Un pot de tapenade verte de la marque «Les délices de Marie-Claire». — DR

L'entreprise «La ruche» de Cavaillon (Vaucluse) qui produit la tapenade mise en cause dans huit cas graves de botulisme dans le Vaucluse et la Somme, ne s'était pas déclarée auprès des services vétérinaires, a indiqué ce mardi la préfecture.

Les gérants ont agi «par ignorance»

Très choqué, le couple d'artisans qui gère l'établissement, âgé d'une soixantaine d'années, a agi ainsi «par ignorance», a expliqué Martine Clavel, secrétaire générale de la préfecture de Vaucluse lors d'une conférence de presse.

Du fait de cette absence de déclaration, leur atelier de production installé en 2000 n'avait jamais fait l'objet d'inspections. Eux-mêmes n'effectuaient pas de contrôle et ils n'avaient pas non plus sollicité d'organisme technique.

«Le matériel utilisé est inadapté pour la stérilisation qui était faite avec une machine de type lessiveuse», a précisé Martine Clavel.

Le botulisme, un maladie rare

Huit cas graves de botulisme ont été détectés dans le Vaucluse et la Somme parmi les convives de deux repas ayant consommé de la tapenade artisanale d'olives vertes aux amandes, vendue sous la marque «Les délices de Marie-Claire», a annoncé lundi soir le ministère de l'Economie.

Le botulisme est une maladie rare mais pas exceptionnelle en France, puisqu'on en recense une vingtaine de cas dans le pays chaque année, et n'est pas contagieuse. Elle résulte généralement d'un défaut de stérilisation des conserves de fabrication professionnelle ou familiale.

Une alerte diffusée au niveau européen

D'après les informations fournies, le lot de tapenade concerné comporte une soixantaine de bocaux de fabrication artisanale commercialisés dans les épiceries des Bouches-du-Rhône, de la Drôme, du Var et du Vaucluse.

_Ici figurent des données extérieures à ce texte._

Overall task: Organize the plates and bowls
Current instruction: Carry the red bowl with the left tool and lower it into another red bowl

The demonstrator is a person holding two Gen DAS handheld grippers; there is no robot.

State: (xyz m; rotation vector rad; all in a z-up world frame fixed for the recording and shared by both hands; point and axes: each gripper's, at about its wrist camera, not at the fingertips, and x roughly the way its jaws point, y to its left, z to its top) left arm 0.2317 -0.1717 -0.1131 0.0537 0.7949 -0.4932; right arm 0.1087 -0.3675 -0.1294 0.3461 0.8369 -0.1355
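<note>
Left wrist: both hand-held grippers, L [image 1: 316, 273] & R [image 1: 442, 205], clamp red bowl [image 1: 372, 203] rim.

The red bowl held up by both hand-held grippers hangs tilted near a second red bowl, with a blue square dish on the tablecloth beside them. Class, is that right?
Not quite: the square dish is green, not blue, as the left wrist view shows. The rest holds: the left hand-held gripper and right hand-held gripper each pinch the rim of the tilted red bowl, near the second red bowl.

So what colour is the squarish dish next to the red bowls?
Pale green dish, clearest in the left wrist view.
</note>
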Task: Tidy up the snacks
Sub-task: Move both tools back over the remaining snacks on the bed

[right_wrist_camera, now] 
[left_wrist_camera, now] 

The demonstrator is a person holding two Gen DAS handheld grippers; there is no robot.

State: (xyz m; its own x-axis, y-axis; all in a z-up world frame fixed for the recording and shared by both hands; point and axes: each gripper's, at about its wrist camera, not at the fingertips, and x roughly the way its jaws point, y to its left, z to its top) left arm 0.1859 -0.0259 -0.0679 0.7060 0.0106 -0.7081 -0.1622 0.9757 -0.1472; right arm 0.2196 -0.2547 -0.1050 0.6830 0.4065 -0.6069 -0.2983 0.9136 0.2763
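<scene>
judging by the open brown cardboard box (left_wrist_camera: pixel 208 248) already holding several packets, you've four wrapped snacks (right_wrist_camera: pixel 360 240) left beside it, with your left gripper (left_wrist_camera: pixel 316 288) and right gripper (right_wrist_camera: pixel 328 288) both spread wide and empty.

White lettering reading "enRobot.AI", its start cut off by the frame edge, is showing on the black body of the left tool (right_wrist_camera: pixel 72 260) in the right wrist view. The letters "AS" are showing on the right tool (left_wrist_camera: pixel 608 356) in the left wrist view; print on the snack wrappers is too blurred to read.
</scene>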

La Direction générale de la Concurrence, de la Consommation et de la Répression des Fraudes du ministère (DGGCCRF) demande à toute personne ayant acheté le produit de ne pas le consommer et de le rapporter, si possible, sur le lieu d'achat.

L'alerte a été diffusée au niveau européen, selon Martine Clavel. Les départements où sont distribués les produits concernés voient passer un grand nombre de touristes durant l'été.

Suspension de production, rappel des produits

L'entreprise est sous le coup d'un «arrêté préfectoral de suspension de son activité de production et de rappel de ses produits de conserve». «Il n'est pas question de prendre un risque supplémentaire, donc l'ensemble des conserves est retiré de la vente», a souligné la secrétaire générale de la préfecture.

L'état de santé des cinq personnes hospitalisées à Avignon est «stationnaire, il n'y a pas eu d'aggravation depuis 24 heures», selon Stéphane Bourgeois, chef de service du Samu et des urgences à l'hôpital d'Avignon. «Les patients sont âgés, donc leur état peut se compliquer», a-t-il ajouté.